» **Aim of the exercise**
Please copy the lines below, exactly as they are, from the one with "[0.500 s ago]" through the one with "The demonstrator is", and leave out the pictures.

» **Provided records**
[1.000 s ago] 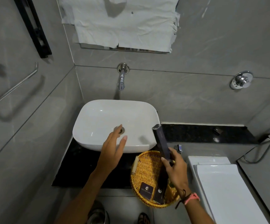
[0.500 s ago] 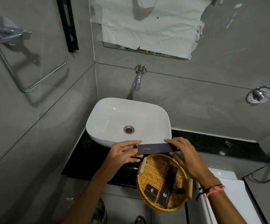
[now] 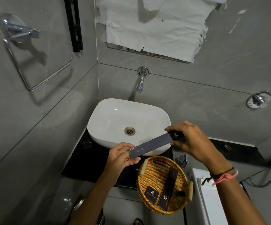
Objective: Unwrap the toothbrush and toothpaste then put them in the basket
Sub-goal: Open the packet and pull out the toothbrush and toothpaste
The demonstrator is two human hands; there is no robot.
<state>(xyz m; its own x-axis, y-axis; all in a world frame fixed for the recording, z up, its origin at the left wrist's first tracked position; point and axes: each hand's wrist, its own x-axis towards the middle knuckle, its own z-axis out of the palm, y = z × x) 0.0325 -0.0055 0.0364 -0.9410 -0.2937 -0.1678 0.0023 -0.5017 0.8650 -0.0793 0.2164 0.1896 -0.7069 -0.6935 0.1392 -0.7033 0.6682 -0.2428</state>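
Note:
A long dark dental kit box [image 3: 154, 144] is held slanted over the front rim of the white sink [image 3: 113, 117]. My left hand [image 3: 121, 157] pinches its lower left end. My right hand [image 3: 191, 138] grips its upper right end, fingers wrapped over the logo. Below them a round wicker basket [image 3: 157, 171] with wooden handles sits on the black counter [image 3: 86, 161]. The toothbrush and toothpaste are hidden; the box looks closed.
In the basket lie a second long dark box [image 3: 168, 190], a small dark packet [image 3: 152, 194] and a small dark object. A wall tap [image 3: 140, 83] hangs over the sink. A white toilet cistern [image 3: 211, 202] stands at the right, a towel ring [image 3: 34, 67] on the left wall.
My right hand lifted the box out of the basket, my left hand took its other end, and the box now tilts up to the right over the sink rim.

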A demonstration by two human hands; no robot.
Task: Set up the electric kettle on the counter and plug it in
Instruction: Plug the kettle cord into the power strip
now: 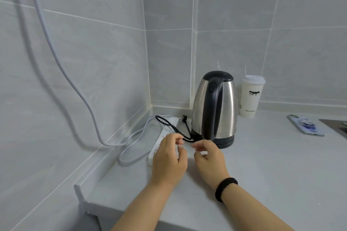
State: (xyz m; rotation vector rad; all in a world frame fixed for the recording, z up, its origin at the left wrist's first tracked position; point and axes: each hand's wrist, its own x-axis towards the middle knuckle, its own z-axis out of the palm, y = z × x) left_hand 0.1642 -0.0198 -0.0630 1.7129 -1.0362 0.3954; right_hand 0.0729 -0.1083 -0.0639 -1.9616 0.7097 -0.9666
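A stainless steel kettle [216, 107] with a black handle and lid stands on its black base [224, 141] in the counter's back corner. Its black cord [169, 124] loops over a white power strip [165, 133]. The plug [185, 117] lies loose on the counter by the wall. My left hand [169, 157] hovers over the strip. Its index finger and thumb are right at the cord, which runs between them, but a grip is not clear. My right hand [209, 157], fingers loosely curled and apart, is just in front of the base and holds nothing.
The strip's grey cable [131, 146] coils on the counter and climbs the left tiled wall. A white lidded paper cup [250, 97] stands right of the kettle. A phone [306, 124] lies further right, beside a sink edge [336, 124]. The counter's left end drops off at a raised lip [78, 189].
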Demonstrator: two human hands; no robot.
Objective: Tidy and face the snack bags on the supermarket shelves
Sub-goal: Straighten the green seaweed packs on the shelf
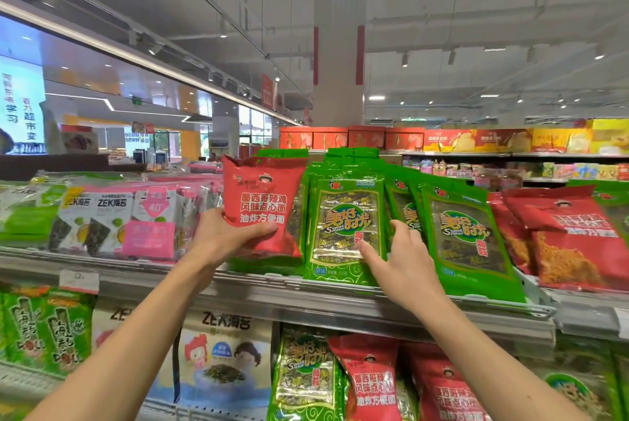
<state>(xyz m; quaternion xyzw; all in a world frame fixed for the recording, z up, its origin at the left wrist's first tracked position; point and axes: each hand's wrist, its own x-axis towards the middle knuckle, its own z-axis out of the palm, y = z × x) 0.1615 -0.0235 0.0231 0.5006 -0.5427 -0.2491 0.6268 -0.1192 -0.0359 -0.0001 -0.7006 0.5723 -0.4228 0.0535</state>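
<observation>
My left hand (221,233) grips red snack bag (263,206) at top shelf (272,298) front; right hand (401,264), fingers spread, steadies green seaweed bag (343,216); risk: leaning green row topples forward if released

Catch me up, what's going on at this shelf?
A person is tidying snack bags on the upper shelf. The left hand grips a red snack bag by its lower edge, holding it up in front of the green stacks. The right hand rests with extended fingers on the front green seaweed bag, touching its lower right. More red bags lie to the right, so the red one looks misplaced.
</observation>
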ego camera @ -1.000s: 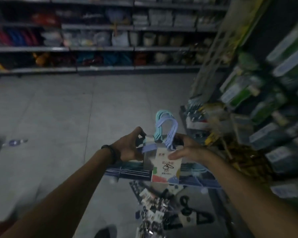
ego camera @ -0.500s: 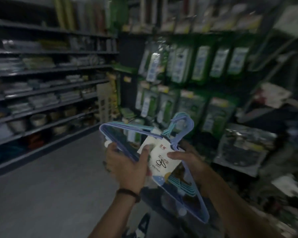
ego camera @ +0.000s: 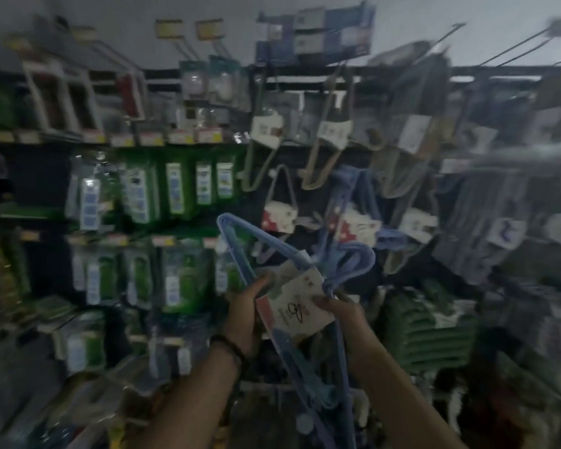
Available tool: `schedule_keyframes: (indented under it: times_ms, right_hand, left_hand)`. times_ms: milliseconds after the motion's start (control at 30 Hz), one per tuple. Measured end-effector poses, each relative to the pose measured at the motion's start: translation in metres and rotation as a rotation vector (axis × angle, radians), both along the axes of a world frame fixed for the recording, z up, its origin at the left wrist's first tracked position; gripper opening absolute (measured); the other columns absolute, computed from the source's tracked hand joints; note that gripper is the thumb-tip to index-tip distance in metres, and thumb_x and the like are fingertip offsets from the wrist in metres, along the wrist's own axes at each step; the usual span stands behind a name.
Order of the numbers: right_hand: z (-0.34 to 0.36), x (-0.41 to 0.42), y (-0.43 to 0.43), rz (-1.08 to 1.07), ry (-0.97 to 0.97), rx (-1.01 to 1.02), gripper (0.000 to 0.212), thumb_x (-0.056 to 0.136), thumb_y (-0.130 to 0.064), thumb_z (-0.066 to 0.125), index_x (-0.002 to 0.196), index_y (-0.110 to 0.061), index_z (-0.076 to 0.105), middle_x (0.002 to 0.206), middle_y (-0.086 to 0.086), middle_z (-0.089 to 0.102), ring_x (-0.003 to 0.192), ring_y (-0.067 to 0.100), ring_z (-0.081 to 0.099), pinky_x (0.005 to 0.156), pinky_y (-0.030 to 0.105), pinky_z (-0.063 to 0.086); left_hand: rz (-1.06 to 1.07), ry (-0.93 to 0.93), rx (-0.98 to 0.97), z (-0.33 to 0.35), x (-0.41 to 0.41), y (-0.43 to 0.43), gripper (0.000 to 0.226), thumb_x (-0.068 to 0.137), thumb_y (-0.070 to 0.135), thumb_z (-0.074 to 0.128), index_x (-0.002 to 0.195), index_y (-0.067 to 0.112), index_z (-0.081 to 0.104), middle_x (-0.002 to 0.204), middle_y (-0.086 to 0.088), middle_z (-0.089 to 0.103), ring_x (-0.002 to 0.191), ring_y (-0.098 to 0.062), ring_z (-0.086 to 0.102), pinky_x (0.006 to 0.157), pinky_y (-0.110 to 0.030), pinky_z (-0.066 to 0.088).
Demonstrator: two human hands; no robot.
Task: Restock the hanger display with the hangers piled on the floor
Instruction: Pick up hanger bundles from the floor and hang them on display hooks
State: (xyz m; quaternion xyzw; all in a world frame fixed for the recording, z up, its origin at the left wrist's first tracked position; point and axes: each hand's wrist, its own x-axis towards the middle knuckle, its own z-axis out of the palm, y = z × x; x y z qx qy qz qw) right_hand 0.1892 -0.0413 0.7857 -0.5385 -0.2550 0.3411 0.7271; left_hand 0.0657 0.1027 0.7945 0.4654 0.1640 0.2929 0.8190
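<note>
A bundle of blue hangers [ego camera: 266, 241] with a white paper label [ego camera: 297, 301] is held tilted in front of the display, its hooks pointing up and to the right. My left hand [ego camera: 245, 314] grips the bundle at the label's left edge. My right hand [ego camera: 339, 311] pinches the label's right side just under the hooks. Beyond it, the hanger display [ego camera: 347, 157] carries beige, grey and blue hanger bundles on metal pegs. The view is motion-blurred.
Green packaged goods [ego camera: 175, 189] fill the shelves to the left of the display. Long bare pegs [ego camera: 512, 47] stick out at the upper right. A stack of green items [ego camera: 428, 328] sits low on the right.
The view swung up from the floor and aisle to face the hanger display. Both hands kept hold of the blue bundle and raised it toward the pegs.
</note>
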Motion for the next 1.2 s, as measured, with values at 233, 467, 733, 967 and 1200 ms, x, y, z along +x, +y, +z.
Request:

» **Problem solution**
[0.500 s ago] 
[now] 
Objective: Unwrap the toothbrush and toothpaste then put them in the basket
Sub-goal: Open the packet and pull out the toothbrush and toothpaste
The demonstrator is two human hands; there is no robot.

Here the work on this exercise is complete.